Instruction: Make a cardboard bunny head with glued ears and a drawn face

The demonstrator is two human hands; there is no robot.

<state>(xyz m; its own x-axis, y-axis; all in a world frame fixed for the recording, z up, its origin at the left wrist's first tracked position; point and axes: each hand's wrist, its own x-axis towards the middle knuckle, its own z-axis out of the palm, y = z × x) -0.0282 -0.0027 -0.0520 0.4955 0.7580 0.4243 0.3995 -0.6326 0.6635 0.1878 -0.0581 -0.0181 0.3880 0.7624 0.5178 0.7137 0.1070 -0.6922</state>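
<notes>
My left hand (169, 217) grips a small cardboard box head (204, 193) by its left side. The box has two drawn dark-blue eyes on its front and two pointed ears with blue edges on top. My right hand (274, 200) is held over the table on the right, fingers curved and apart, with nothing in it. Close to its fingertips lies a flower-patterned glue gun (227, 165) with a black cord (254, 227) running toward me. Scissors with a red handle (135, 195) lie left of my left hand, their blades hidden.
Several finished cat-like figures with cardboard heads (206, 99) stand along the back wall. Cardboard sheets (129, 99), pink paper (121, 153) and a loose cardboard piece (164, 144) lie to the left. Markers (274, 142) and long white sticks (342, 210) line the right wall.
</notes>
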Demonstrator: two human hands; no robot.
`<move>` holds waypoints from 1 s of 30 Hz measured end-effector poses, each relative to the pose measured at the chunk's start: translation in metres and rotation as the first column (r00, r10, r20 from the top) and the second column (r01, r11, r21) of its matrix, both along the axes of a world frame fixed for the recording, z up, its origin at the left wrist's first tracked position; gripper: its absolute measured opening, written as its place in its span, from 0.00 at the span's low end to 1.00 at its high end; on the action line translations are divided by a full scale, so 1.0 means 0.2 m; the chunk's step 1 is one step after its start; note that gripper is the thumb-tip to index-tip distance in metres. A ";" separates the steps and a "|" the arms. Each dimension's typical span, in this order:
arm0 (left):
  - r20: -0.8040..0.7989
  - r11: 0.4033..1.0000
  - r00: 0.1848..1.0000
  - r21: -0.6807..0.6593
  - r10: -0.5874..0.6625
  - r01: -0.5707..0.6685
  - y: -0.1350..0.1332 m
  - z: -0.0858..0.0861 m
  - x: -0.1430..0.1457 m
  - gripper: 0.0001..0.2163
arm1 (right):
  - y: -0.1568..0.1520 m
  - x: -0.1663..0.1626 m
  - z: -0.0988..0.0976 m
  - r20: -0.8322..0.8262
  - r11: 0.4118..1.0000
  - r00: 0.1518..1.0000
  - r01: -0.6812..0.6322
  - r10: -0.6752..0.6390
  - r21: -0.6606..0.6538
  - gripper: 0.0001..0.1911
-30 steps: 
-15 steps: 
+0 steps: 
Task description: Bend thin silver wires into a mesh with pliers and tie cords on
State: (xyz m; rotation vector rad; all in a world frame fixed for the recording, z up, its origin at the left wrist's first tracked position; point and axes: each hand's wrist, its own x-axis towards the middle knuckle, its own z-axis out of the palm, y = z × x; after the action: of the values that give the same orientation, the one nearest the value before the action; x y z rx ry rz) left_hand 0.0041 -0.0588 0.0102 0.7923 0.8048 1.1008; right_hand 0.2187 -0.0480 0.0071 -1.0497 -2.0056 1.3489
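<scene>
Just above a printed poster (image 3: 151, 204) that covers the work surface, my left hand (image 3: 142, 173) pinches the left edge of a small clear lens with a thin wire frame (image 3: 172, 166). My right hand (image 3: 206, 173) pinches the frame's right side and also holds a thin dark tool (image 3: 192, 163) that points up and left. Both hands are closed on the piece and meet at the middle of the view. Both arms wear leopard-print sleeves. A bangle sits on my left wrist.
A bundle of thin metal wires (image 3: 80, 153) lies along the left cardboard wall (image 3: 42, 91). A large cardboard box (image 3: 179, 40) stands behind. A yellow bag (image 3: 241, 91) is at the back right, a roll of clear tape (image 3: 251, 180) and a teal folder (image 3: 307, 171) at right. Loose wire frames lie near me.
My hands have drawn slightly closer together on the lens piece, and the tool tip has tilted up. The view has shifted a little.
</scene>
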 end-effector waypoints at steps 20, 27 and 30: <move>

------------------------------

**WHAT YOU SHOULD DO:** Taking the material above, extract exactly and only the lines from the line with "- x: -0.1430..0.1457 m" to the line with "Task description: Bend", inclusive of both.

**TASK RESULT:**
  - x: -0.1430..0.1457 m
  - gripper: 0.0001..0.2163
arm1 (right):
  - y: -0.1568..0.1520 m
  - x: -0.1663..0.1626 m
  - z: -0.0988..0.0976 m
  - r20: -0.8322..0.8262
  - r11: 0.4118..1.0000
  - r00: 0.1518..1.0000
  - r01: -0.6812..0.6322
  - r10: -0.6752..0.6390
  - r21: -0.6606..0.6538
  - gripper: 0.0001..0.1911
-30 steps: 
-15 steps: 
+0 steps: 
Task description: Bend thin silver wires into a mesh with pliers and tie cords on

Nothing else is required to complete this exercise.